There is another dimension to blue I must acknowledge.
Blue is also the colour of sadness. To “feel blue” is to feel low, melancholic, and touched by grief. The blues, as a musical tradition, emerged from the specific sorrows of Black American experience: oppression, loss, the particular ache of being human in a world that often makes no sense. When Robert Johnson sang “Hellhound on My Trail,” when Billie Holiday sang “Strange Fruit,” they were singing the blues. They were giving voice to what lives in the blue frequency of emotion.
I carry this blue, too. The depression I have been writing about throughout this retreat. The sadness that followed me from Canada persists despite the warm light and the sound of waves. The grief of losing a career I loved. The fear of an uncertain future. The despair, Greenspan’s (2003) word for it, that arrives sometimes in the early morning and sits on my chest like weather.
Greenspan teaches that grief, fear, and despair are pathways through healing rather than obstacles. Greenspan (2003) insists that dark emotions are appropriate responses to a world that, rather than illness, hat genuinely contains sorrow, fear, and loss. We are trained to bypass difficult feelings, to positive-think our way past them, to medicate them into silence. But Greenspan insists that befriending the dark emotions, sitting with them, listening to what they carry, transforms them into wisdom.
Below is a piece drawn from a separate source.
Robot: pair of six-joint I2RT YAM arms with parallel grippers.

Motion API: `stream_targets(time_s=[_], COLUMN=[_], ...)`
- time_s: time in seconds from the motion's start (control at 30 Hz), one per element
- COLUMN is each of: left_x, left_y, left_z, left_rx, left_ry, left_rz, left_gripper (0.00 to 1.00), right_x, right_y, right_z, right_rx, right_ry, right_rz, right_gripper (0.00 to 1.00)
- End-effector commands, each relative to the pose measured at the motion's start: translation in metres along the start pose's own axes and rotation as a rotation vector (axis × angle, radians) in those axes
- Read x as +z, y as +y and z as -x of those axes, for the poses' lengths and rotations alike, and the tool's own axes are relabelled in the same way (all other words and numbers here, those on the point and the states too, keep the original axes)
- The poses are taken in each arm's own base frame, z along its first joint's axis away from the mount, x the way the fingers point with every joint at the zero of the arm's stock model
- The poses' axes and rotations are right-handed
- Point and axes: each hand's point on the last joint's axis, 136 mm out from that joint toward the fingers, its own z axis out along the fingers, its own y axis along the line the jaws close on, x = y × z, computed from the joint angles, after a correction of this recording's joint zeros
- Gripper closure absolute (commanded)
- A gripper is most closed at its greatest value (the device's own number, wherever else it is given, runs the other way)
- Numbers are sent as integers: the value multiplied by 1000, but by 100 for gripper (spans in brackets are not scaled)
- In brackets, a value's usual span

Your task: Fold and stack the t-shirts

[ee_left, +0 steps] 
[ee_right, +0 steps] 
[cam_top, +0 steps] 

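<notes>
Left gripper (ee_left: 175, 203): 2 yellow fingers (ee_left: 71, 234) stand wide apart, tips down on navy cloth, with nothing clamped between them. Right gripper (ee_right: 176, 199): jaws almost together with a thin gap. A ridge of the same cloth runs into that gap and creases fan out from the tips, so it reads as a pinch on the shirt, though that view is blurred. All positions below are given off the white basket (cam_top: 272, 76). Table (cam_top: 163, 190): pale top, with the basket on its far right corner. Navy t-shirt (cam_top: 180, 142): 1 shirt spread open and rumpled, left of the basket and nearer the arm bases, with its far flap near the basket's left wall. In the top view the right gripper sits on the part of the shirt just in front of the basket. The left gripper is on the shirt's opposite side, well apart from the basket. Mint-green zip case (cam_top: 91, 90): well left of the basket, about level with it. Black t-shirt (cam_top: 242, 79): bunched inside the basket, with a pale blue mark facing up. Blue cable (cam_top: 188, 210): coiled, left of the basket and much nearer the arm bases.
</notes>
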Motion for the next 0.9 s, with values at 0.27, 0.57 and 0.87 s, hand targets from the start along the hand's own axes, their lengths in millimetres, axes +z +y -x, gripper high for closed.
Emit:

Blue holds both. The calm of the sea and the sadness of the spirit. The peace of shallow water and the grief of deep. I am learning that these are neighbours rather than opposites, sharing a colour, sharing a frequency, sharing space in my body as I walk through this month of alonetude.
Title: Blue at Rest
Artist Statement
The blue is resting.
I came to the pool in the late afternoon, when the light had softened and the other guests had gone inside. The water held still, that particular turquoise that exists only in certain latitudes, certain qualities of light. The palapa framed the scene like a theatre curtain, dried palm fronds hanging heavy overhead, creating a threshold between shade and brightness, between shelter and exposure.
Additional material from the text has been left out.